# Advanced usage of HiPS and MOCs
## Exploring large catalogs within non-trivial spatial coverage, defined by brightness cuts and/or the availability of additional data sets
Originally by 

**Caroline Bot and Thomas Boch, CDS**

as published on http://www.euro-vo.org/?q=science/scientific-tutorials
converted to jupyter notebook by 

**Katharina Lutz, Thomas Boch, Matthieu Baumann, CDS**

This tutorial was first presented at "Detecting the unexpected, Discovery in the Era of Astronomically Big Data" Space Telsecope Science Instite, February 27 - March 2, 2017. It was updated to Aladin v10 in June 2017 and to Gaia DR2 in June 2018. 

This is a hands-on tutorial demonstrating an advanced useage of Hierarchical Progressive Suerveys (HiPS) and Multi-Order Coverage (MOC) maps in Aladin. Using this tutorial you will learn to handle a problem like: 
>"I have a set of images, I would like to select regions in my observations that are above a given threshold in another survey (e.g. at low extinction), retrieve objects from very large catalogues (e.g. Gaia + WISE) in these non-trivial shapes and not-necessarily-connected regions and combine them to visualise some quantities (e.g. colour-colour diagram). "

## Before we get started
The original tutorial was using Aladin (https://aladin.u-strasbg.fr/) and TOPCAT (http://www.star.bris.ac.uk/~mbt/topcat/), in this version of the tutorial we will use python packages and Aladin to accomplish the same tasks. The python packages include MOCpy (https://github.com/cds-astro/mocpy), astroquery (https://astroquery.readthedocs.io/en/latest/), pyVO (https://pyvo.readthedocs.io/en/latest/), ipyaladin (https://github.com/cds-astro/ipyaladin) as well as astropy and matplotlib. 

Now let's go!

In [None]:
import warnings 
import glob
import os

import numpy as np
import matplotlib as mpl
import matplotlib.pyplot as plt
import seaborn as sns

from astropy.table import Table
from astropy.io import fits
from astropy.coordinates import SkyCoord, Angle, match_coordinates_sky
import astropy.wcs as astropy_wcs
import astropy.units as u
import mocpy
import pyvo
import healpy as hp
import cdshealpix
from astroquery.vizier import Vizier

warnings.filterwarnings('ignore')

## Find all Short-Red images associated to the MASH catalog using the VizieR associated data service
The VizieR service at CDS allows you to look for astronomical catalogues that have been published in the literature. Among these catalogues, some contain data associated to the publications and the tables therein. These data can be browsed and explored through the VizieR associated data service, which is linked to the traditional VizieR table service. In the current example we are looking for images associated with the MASH catalogue of planetary nebulae (Parker et al 2006-2008). The MASH fits files are cut-outs extracted from a larger H$\alpha$ and Short Red survey and can be best described as a set of regions of interstes around planetary nebulae. 

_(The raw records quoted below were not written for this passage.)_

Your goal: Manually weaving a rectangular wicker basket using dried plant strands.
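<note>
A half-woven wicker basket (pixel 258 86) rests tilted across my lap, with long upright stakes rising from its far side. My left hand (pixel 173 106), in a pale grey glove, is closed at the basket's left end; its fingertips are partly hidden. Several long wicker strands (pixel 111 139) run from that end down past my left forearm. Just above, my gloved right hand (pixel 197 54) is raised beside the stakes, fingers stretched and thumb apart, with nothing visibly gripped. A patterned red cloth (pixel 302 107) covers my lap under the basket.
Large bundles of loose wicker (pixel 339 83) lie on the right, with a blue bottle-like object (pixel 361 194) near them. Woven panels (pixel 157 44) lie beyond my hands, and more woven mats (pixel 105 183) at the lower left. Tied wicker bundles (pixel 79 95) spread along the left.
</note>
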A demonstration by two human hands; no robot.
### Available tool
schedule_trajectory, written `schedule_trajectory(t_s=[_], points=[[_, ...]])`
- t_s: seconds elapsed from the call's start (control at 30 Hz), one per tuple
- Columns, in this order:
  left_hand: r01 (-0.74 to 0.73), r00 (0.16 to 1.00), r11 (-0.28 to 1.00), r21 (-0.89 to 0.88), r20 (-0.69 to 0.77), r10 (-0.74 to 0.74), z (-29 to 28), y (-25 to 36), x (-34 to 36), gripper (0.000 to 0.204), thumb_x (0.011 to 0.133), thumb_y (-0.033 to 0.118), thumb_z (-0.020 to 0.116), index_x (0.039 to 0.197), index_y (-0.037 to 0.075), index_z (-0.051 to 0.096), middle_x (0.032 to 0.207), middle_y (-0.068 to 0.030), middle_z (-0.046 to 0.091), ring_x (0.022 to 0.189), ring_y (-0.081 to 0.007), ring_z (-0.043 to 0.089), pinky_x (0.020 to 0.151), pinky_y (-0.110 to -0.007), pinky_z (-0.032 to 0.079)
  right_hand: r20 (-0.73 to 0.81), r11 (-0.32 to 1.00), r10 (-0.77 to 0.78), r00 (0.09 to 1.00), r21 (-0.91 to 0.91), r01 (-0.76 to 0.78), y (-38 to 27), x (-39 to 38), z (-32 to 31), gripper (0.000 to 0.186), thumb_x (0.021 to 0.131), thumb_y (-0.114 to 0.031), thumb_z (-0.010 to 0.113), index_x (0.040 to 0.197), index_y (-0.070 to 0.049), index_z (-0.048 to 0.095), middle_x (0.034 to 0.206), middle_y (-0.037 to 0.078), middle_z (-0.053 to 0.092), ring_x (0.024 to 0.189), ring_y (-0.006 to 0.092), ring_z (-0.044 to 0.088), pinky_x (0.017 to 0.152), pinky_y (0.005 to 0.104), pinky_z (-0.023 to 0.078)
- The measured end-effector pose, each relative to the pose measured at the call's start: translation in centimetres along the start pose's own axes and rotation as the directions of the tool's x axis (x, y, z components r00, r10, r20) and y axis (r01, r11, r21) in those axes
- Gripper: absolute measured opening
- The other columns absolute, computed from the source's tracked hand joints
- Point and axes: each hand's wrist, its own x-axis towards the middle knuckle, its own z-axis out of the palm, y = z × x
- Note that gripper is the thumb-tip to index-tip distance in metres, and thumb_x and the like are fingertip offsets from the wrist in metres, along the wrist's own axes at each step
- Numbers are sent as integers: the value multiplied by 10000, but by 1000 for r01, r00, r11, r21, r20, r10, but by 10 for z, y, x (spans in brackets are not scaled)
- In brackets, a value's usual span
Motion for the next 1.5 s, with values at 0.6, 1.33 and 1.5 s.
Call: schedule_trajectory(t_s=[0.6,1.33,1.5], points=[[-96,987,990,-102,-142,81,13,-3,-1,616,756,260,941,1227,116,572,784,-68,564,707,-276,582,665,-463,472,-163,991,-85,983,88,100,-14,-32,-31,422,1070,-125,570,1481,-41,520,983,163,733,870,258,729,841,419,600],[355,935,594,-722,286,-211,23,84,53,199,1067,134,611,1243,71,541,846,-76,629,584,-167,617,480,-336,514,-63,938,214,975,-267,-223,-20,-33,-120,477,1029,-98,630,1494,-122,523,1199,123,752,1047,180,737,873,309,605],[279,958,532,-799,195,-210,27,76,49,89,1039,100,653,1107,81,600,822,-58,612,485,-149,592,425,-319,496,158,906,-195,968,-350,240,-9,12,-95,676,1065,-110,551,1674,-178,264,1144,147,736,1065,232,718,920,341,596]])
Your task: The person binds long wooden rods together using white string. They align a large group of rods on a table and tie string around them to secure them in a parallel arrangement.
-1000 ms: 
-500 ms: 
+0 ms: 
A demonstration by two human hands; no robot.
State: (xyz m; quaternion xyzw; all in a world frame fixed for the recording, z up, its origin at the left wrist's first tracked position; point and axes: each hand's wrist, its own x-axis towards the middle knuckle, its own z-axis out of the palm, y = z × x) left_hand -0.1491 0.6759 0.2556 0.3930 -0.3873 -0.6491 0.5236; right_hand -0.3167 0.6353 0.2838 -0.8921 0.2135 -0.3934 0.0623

To find VizieR associated data, we use the Table Access Protocol (TAP) with the VizieR endpoint. Through the VizieR TAP endpoint we can search for tables, content of tables and for information on associated data. 

First we search for the MASH catalogue:

In [None]:
tap_vizier = pyvo.dal.TAPService('http://tapvizier.u-strasbg.fr/TAPVizieR/tap')
mash_catalogues = tap_vizier.search("SELECT  *  FROM tables " + 
                                    "WHERE description LIKE '%MASH%Parker%'").to_table()
mash_catalogues

For this tutorial, we are interested in the tables belonging to the catalogues `V/127A`, this includes tables `V/127A/mash1` and `V/127A/mash2`. To have a look at the content of these tables we do the following:

In [None]:
mash1_head = tap_vizier.search("SELECT TOP 5 * FROM \"V/127A/mash1\" ").to_table()
mash1_head

As you can see, the last column of this table is called `AssocData` and contains the entry `fits`. If you look at this table on the VizieR web interface, you can download the associated fits file. Within this notebook, we query the `obscor` database to get the URLs to the fits file. Using the `astropy.io.fits` module, we can then open the fits files from their URLs.

In [None]:
mash_fits = tap_vizier.search("SELECT TOP 5  *  FROM obscore " + 
                              "WHERE obs_collection='V/127A'").to_table()
mash_fits

As you can see, the result from this query proivides us with information of the fits files, which are associated with the MASH catalogues. In particular the column `access_url` provides us with the location of the data. To get the first image we could do:

`image = fits.open(mash_fits['access_url'][0])`

and then work on the image, plot it or save it to our machine. However downloading all the data and working with all the data, takes quite some time. So, for the purpose of this tutorial, **we prepared a subsample of 335 of these Short Red images that will run in a timely manner** but we encourage you to repeat with the full Short Red sample later. **The subsample is available at 
http://astro.u-strasbg.fr/~bot/BochBot.tar.gz** and in the Data Folder of this repository. So if you run this tutorial on Binder, you do not need to download anything. 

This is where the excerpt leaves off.